What to do:
The output must reproduce each line of the data word for word.

Provided material:
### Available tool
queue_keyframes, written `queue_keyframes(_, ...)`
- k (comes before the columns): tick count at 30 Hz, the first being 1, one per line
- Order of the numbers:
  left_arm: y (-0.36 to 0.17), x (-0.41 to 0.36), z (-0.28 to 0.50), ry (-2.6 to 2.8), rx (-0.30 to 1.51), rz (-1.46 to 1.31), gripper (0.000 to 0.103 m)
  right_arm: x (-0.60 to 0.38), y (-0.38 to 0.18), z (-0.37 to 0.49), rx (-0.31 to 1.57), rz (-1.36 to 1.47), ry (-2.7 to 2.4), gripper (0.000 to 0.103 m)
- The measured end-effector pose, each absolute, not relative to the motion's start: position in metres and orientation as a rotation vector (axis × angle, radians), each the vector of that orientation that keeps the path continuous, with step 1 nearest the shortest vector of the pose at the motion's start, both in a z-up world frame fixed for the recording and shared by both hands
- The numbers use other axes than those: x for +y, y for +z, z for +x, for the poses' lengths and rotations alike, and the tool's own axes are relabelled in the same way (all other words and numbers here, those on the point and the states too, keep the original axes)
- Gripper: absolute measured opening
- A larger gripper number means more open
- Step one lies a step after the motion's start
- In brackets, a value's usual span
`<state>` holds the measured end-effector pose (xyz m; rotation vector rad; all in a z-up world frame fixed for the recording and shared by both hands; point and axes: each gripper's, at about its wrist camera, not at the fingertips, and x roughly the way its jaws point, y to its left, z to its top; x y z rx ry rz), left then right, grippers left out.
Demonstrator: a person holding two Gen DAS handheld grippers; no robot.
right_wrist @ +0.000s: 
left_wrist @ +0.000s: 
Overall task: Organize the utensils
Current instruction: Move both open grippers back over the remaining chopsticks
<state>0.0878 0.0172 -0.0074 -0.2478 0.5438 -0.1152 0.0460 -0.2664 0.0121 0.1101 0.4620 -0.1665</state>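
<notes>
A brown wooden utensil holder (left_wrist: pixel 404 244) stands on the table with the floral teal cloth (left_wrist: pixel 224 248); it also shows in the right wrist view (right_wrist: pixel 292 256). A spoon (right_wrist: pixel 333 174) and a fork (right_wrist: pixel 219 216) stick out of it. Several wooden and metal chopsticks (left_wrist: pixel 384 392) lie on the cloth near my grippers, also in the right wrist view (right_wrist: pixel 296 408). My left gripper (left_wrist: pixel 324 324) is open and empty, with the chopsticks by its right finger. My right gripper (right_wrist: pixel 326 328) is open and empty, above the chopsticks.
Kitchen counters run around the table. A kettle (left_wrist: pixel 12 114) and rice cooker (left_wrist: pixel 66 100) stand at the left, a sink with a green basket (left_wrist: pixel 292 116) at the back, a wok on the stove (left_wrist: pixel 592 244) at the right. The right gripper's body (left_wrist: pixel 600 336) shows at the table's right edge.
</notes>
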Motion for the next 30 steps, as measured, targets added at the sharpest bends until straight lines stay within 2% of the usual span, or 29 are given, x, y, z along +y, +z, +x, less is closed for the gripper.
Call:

Expected output:
### Available tool
queue_keyframes, written `queue_keyframes(_, ...)`
- k (comes before the columns): tick count at 30 Hz, the first being 1, one per line
- Order of the numbers:
  left_arm: y (-0.36 to 0.17), x (-0.41 to 0.36), z (-0.28 to 0.50), ry (-2.6 to 2.8), rx (-0.30 to 1.51), rz (-1.46 to 1.31), gripper (0.000 to 0.103 m)
  right_arm: x (-0.60 to 0.38), y (-0.38 to 0.18), z (-0.37 to 0.49), rx (-0.31 to 1.57), rz (-1.36 to 1.47), ry (-2.7 to 2.4), gripper (0.000 to 0.103 m)
- The measured end-effector pose, each absolute, not relative to the motion's start: position in metres and orientation as a rotation vector (axis × angle, radians), each the vector of that orientation that keeps the path continuous, with step 1 nearest the shortest vector of the pose at the motion's start, both in a z-up world frame fixed for the recording and shared by both hands
- The numbers use other axes than those: x for +y, y for +z, z for +x, for the poses' lengths and rotations alike, and the tool's own axes are relabelled in the same way (all other words and numbers here, those on the point and the states too, keep the original axes)
- Gripper: absolute measured opening
- A larger gripper number means more open
- Step one lies a step after the motion's start
- In brackets, a value's usual span
`<state>` holds the measured end-effector pose (xyz m; rotation vector rad; all in a z-up world frame fixed for the recording and shared by both hands; point and axes: each gripper's, at about its wrist camera, not at the fingertips, and x roughly the way its jaws point, y to its left, z to its top; x y z rx ry rz), left then right, grippers left out.
Demonstrator: a person holding two Gen DAS handheld grippers; no robot.
right_wrist @ +0.000s: 
left_wrist @ +0.000s: 
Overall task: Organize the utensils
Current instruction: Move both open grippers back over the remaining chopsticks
<state>0.0878 0.0172 -0.0074 -0.2478 0.5438 -0.1152 0.0460 -0.2664 0.0121 0.1101 0.4620 -0.1665</state>
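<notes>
A brown wooden utensil holder (left_wrist: pixel 404 244) stands on the table with the floral teal cloth (left_wrist: pixel 224 248); it also shows in the right wrist view (right_wrist: pixel 292 256). A spoon (right_wrist: pixel 333 174) and a fork (right_wrist: pixel 219 216) stick out of it. Several wooden and metal chopsticks (left_wrist: pixel 384 392) lie on the cloth near my grippers, also in the right wrist view (right_wrist: pixel 296 408). My left gripper (left_wrist: pixel 324 324) is open and empty, with the chopsticks by its right finger. My right gripper (right_wrist: pixel 326 328) is open and empty, above the chopsticks.
Kitchen counters run around the table. A kettle (left_wrist: pixel 12 114) and rice cooker (left_wrist: pixel 66 100) stand at the left, a sink with a green basket (left_wrist: pixel 292 116) at the back, a wok on the stove (left_wrist: pixel 592 244) at the right. The right gripper's body (left_wrist: pixel 600 336) shows at the table's right edge.
</notes>
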Motion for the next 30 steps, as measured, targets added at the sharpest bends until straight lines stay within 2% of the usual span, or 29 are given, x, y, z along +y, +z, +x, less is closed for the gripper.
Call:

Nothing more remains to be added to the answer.